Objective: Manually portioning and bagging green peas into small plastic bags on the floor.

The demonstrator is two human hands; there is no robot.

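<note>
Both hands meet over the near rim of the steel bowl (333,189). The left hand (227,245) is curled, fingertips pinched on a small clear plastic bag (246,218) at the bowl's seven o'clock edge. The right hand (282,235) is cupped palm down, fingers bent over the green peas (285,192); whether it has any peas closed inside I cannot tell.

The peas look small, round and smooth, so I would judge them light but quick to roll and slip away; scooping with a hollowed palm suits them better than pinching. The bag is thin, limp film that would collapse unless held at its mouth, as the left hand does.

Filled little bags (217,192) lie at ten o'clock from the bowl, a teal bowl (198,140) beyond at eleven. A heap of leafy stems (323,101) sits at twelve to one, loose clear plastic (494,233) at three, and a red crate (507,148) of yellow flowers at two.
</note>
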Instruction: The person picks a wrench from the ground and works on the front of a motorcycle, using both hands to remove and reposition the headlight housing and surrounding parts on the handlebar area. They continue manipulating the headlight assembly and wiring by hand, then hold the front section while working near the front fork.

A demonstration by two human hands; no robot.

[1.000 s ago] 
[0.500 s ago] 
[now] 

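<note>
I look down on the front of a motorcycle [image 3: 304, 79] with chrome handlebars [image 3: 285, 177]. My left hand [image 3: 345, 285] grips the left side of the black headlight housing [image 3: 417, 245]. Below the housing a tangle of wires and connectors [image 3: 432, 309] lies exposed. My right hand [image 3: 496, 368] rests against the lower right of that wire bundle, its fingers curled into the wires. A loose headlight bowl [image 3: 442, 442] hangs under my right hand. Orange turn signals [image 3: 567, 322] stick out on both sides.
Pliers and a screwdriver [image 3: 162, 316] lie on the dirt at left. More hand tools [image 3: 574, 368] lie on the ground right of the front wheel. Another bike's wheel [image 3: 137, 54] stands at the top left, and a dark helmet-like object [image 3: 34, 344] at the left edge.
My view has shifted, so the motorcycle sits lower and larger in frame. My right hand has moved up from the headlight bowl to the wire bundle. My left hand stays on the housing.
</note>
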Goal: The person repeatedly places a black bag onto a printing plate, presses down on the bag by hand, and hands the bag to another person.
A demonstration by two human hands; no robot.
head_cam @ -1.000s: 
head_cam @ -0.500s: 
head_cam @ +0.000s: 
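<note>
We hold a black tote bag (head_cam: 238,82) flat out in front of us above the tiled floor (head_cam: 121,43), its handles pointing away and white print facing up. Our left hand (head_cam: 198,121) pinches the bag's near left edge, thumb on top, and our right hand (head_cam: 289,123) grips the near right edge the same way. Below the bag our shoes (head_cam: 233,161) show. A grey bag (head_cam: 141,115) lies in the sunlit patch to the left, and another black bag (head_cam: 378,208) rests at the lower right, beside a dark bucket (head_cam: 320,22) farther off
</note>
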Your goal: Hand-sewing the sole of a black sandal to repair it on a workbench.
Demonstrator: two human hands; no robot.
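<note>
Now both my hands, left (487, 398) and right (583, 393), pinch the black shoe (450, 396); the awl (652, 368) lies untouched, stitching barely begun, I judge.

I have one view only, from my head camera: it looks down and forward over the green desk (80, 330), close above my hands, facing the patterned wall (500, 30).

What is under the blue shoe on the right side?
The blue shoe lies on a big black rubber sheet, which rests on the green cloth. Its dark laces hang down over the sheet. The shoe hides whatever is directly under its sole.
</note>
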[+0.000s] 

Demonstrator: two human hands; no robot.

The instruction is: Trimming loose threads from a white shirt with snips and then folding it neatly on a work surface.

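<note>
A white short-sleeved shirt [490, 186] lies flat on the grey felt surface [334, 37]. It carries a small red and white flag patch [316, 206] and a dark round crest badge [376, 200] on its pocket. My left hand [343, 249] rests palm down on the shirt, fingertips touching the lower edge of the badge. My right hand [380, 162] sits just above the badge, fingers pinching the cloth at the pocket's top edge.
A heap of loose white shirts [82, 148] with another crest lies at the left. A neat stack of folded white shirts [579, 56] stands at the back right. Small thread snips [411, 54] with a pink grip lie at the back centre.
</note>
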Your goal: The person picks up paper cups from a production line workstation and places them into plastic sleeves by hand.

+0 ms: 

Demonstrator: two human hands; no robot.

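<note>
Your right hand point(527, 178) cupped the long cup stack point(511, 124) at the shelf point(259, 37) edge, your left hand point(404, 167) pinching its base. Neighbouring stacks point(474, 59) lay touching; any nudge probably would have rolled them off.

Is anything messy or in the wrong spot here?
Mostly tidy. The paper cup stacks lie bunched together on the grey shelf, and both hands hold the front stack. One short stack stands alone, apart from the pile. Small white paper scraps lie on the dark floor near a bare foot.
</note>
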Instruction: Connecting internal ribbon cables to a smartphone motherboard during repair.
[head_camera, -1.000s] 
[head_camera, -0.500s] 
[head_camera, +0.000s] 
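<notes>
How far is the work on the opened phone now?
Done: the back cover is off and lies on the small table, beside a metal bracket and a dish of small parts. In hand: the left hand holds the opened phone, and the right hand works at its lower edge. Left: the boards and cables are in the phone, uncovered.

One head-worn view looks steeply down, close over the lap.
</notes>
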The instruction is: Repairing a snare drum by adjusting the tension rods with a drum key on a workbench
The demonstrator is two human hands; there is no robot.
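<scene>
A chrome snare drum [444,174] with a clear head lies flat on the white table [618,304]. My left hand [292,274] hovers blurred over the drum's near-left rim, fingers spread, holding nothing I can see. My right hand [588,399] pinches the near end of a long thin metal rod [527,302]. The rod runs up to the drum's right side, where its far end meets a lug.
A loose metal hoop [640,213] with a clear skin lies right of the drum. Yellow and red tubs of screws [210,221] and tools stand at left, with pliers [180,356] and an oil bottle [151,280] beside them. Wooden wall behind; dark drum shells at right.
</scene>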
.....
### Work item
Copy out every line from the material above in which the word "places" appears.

### Solution for this problem
Goal: The person repeatedly places a black bag onto a printing plate, presses down on the bag by hand, and hands the bag to another person.
Your goal: The person picks up paper cups from a production line workstation and places them into plastic sleeves by hand.

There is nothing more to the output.